Rearguard action plan
Cars with the software to stop themselves are becoming the rule
AUTONOMOUSemergency braking systems will be compulsory in new cars from 2014 if they are to earn the maximum five-star rating from the European crash-testing assessment program.
Euro NCAP says the software systems can reduce the rate of accidents by up to 27 per cent and the body estimates 8000 lives a year could be saved in Europe if all vehicles were fitted with the technology.
The software uses radar, camera and lasers to scan the road ahead in real time.
When the system detects a change in speed in the car ahead, it can help avoid rearend crashes or reduce the severity of the impact by warning the driver and boosting the braking response and/or by applying the brakes independently.

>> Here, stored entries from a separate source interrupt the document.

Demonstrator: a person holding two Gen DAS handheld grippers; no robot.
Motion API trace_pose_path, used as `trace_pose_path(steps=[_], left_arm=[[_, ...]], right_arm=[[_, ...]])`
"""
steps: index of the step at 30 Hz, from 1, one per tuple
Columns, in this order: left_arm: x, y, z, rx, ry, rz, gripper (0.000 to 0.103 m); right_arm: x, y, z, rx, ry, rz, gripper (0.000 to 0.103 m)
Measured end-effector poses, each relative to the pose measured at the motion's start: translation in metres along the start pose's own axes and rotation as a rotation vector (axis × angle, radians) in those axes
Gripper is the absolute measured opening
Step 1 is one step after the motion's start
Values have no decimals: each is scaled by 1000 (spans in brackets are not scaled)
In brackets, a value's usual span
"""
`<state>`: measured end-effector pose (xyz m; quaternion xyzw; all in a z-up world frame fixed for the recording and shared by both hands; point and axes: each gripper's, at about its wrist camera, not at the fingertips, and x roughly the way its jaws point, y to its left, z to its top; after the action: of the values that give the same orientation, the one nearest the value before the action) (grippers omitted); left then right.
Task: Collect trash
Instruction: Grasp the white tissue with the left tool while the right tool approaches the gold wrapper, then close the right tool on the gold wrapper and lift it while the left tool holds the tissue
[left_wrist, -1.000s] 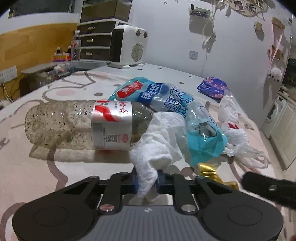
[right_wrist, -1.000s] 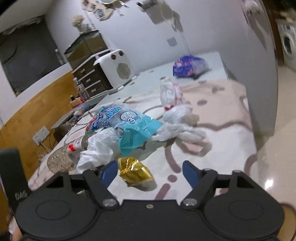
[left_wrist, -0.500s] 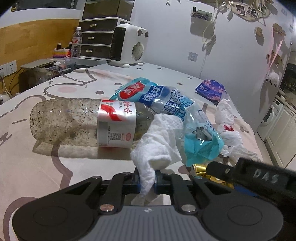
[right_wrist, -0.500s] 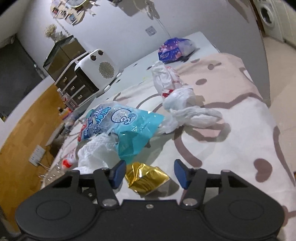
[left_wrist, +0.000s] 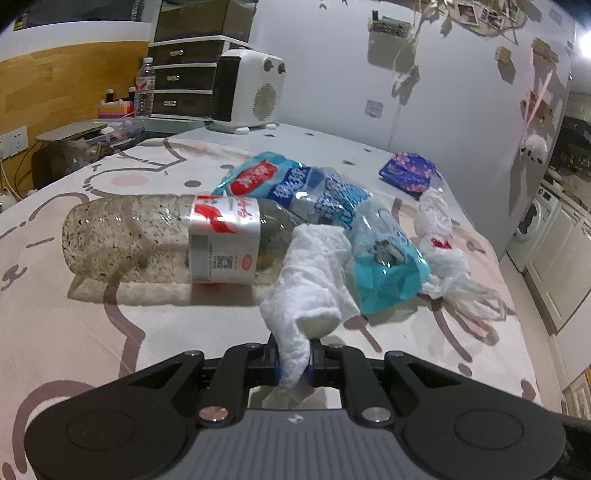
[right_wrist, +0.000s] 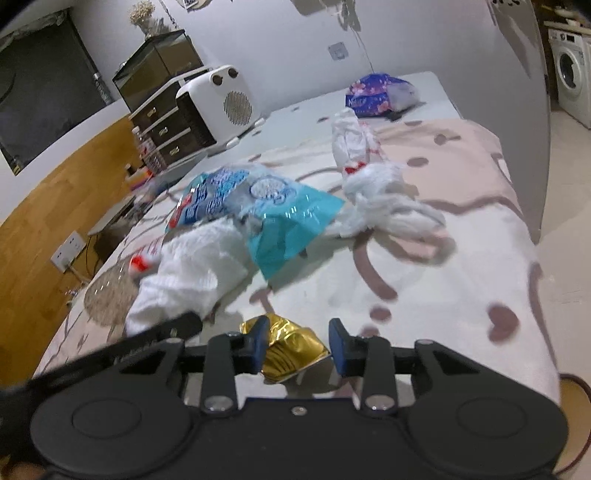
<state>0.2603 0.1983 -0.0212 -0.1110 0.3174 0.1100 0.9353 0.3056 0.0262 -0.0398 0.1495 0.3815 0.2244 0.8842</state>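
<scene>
Here, a cloth-covered surface (left_wrist: 74, 332) strewn with rubbish is shown from two wrist cameras. The left gripper (left_wrist: 293, 363) is clenched on a crumpled white paper towel (left_wrist: 314, 288), whose tail is pinched between the jaws while its bulk lies just ahead on the cloth. The right gripper (right_wrist: 297, 341) is spread open, its jaws set on either side of a crumpled gold foil wrapper (right_wrist: 291, 349) that is not yet gripped.

The task appears to be at an early stage: one piece is held, a second is about to be taken, and no bin or bag for the rubbish is seen. Left on the surface are a clear plastic bottle (left_wrist: 159, 240) lying on its side, a blue snack bag (left_wrist: 332, 210) resting against it, and a knotted white plastic bag (right_wrist: 380, 206) further out. A purple packet (right_wrist: 376, 92) lies near the far edge.

A white heater (left_wrist: 247, 96) and a set of drawers (left_wrist: 184, 85) stand at the back, well apart. The towel touches the bottle and the blue bag, so these may be dragged along when it is lifted.
</scene>
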Motion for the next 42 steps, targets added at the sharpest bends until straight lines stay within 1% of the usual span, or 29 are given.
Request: trace_pose_path(steps=[5, 6, 7, 9, 11, 14, 16, 18, 22, 26, 29, 30, 32, 34, 38, 39, 40, 42], left_arm=[[-3, -2, -2, 6, -2, -8, 13], [-4, -1, -2, 3, -6, -9, 13], [-6, 0, -1, -1, -9, -10, 13], [-9, 1, -1, -7, -15, -13, 13], [-11, 2, 0, -7, -17, -13, 13], [-15, 2, 1, -3, -21, -2, 13], [-18, 4, 2, -8, -24, -6, 13], [-23, 5, 3, -13, -36, -13, 13], [-31, 6, 5, -14, -56, -26, 13], [-39, 4, 6, -11, -80, -46, 13], [-41, 3, 7, -10, -87, -55, 13], [-41, 4, 7, -9, -86, -56, 13], [-41, 3, 7, -7, -84, -57, 13], [-41, 2, 6, -4, -84, -58, 13], [-40, 0, 4, 7, -80, -56, 13], [-40, -1, 4, 10, -80, -56, 13], [-40, -2, 4, 14, -81, -57, 13], [-40, -4, 3, 24, -81, -59, 13]], right_arm=[[-26, 1, -13, -73, 65, 16, 38], [-31, 1, -14, -96, 59, 29, 40], [-37, 1, -16, -129, 49, 42, 45], [-44, 4, -16, -242, 11, 39, 49], [-48, 9, -17, -355, -19, 32, 50], [-47, 20, -21, -538, -7, 60, 51], [-41, 29, -24, -646, 6, 58, 55], [-37, 35, -27, -727, -2, 41, 60], [-28, 47, -29, -877, -19, 18, 65], [-17, 56, -31, -985, 23, 25, 65], [-9, 60, -32, -1041, 61, 29, 60], [-8, 60, -33, -1043, 68, 36, 56], [-7, 59, -31, -1027, 78, 59, 50], [-6, 57, -29, -994, 99, 86, 38], [-9, 51, -28, -937, 99, 83, 33], [-11, 50, -28, -923, 91, 79, 27], [-12, 49, -28, -906, 91, 78, 24], [-17, 48, -28, -886, 81, 73, 20]])
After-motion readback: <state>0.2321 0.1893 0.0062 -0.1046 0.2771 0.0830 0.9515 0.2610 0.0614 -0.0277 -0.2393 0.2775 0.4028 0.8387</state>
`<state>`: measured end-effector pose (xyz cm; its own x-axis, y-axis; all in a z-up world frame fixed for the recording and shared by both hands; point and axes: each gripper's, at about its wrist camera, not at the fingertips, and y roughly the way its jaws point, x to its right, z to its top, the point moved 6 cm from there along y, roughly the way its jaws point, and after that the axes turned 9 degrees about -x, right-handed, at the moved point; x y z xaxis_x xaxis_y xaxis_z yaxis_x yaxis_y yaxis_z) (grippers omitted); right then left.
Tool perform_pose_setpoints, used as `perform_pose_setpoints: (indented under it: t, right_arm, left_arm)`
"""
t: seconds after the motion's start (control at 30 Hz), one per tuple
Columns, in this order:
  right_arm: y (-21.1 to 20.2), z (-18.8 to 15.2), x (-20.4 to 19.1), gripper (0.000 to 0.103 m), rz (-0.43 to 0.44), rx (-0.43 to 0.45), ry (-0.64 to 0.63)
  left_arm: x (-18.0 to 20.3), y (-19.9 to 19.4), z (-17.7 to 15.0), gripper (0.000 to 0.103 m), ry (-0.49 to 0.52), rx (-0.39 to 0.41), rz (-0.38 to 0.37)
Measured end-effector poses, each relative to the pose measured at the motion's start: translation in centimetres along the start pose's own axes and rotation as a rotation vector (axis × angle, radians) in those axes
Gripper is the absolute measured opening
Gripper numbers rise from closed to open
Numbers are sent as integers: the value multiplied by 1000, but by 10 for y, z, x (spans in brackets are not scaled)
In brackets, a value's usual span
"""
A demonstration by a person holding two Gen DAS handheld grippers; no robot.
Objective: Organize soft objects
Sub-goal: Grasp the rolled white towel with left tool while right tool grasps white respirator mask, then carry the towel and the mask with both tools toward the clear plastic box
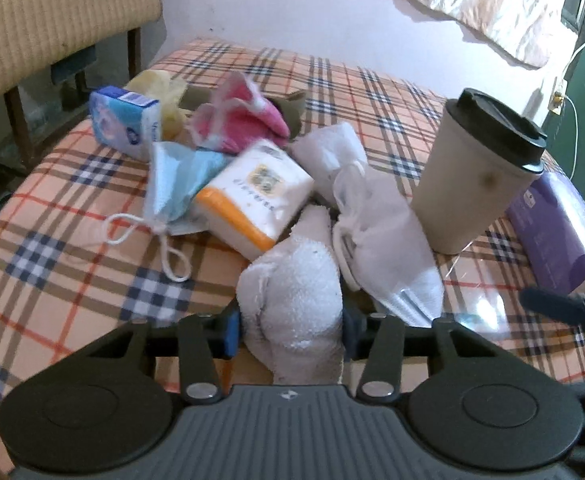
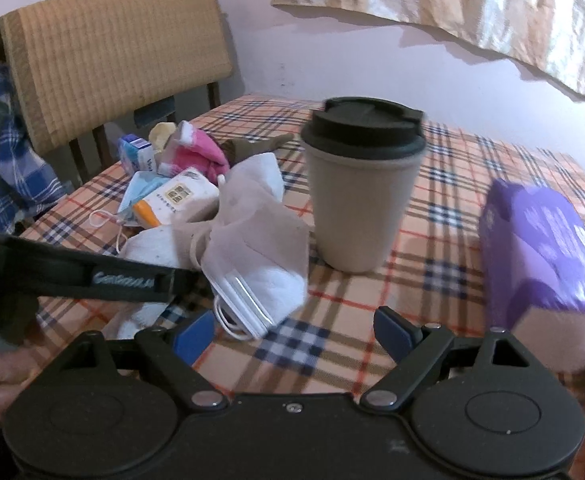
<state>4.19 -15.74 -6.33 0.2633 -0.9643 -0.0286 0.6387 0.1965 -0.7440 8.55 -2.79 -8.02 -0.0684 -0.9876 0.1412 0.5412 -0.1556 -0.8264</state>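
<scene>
Left gripper [image 1: 290, 330] pinches white towel [image 1: 292, 300] at near edge of pile; right gripper [image 2: 294, 334] spread wide, empty. Risk: lifted towel drags folded mask [image 1: 388, 248] into cup [image 1: 476, 172].

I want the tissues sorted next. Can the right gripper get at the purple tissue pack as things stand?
Probably yes: the right gripper stands open and empty, and the purple tissue pack lies just to its right on the plaid tablecloth, nothing between.

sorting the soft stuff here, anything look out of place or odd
The hard beige cup with a black lid stands upright among the soft things, right beside the white face mask. The rest lies in a jumbled heap; the left gripper is clamped on a white towel.
</scene>
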Motion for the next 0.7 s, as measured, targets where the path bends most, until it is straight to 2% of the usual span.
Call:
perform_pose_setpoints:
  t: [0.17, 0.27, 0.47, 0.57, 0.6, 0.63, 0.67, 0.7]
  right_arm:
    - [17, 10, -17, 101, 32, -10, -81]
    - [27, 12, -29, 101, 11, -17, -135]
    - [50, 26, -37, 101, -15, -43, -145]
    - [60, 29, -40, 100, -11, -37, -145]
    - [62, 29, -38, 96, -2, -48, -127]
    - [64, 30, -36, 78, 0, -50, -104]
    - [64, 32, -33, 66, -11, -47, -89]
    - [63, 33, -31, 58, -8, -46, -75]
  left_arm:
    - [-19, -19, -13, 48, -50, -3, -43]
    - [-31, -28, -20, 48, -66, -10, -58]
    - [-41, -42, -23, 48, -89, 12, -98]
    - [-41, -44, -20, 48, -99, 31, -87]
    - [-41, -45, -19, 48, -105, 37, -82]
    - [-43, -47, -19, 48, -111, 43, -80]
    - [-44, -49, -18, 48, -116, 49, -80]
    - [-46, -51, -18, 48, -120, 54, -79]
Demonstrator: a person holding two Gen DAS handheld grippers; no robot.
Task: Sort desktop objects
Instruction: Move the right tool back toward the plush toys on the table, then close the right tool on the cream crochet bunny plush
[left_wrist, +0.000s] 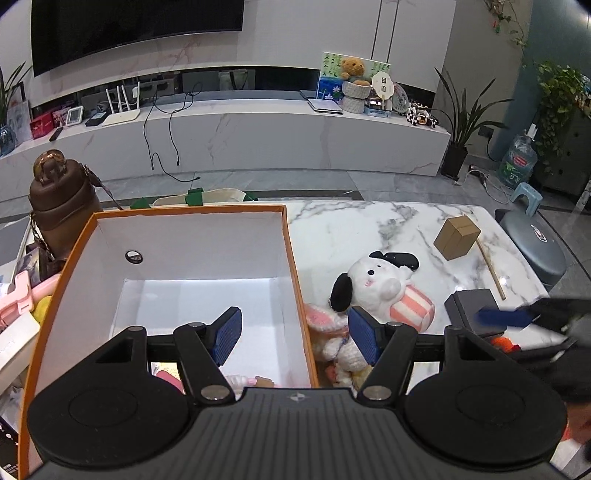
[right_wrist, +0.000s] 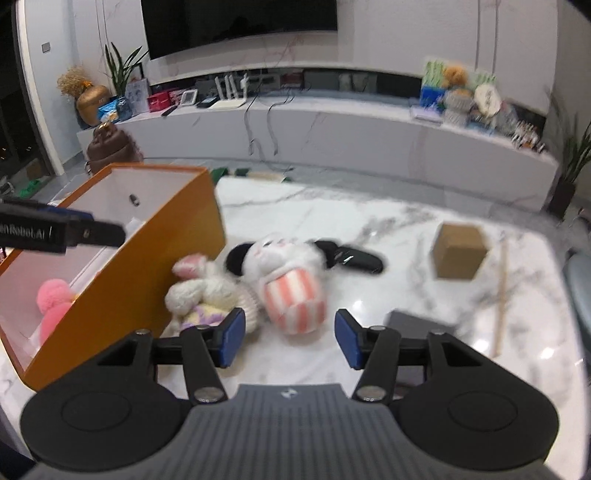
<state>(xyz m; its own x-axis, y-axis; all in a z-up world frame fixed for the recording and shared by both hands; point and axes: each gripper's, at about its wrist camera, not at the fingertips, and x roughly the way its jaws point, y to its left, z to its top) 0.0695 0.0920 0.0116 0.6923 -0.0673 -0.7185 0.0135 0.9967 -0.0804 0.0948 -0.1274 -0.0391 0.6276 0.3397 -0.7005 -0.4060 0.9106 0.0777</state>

Euro NCAP secretary general Michiel van Ratingen says: ‘‘ A faster penetration of these technologies into new cars will make it more realistic for the European Union to reach its target to cut road deaths by 50 per cent by 2020.
‘‘ Consequently, Euro NCAP has decided to include (autonomous braking) assessments as part of the overall star rating from 2014 onwards and hopes that European authorities will soon require AEB as mandatory on all new vehicle types.’’
A Euro NCAP survey shows autonomous emergency braking systems are only sold on 21 per cent of new car models now on sale in Europe, with the majority being in luxury and large family cars.
Car makers are making the systems standard or affordable options on mass-market vehicles, Euro NCAP says.
‘‘ Among others, Mazda, Ford, Honda and Volkswagen are selling AEB systems partly as standard or optional on some high-volume cars such as the Mazda CX-5 and the Ford Focus,’’ the survey says.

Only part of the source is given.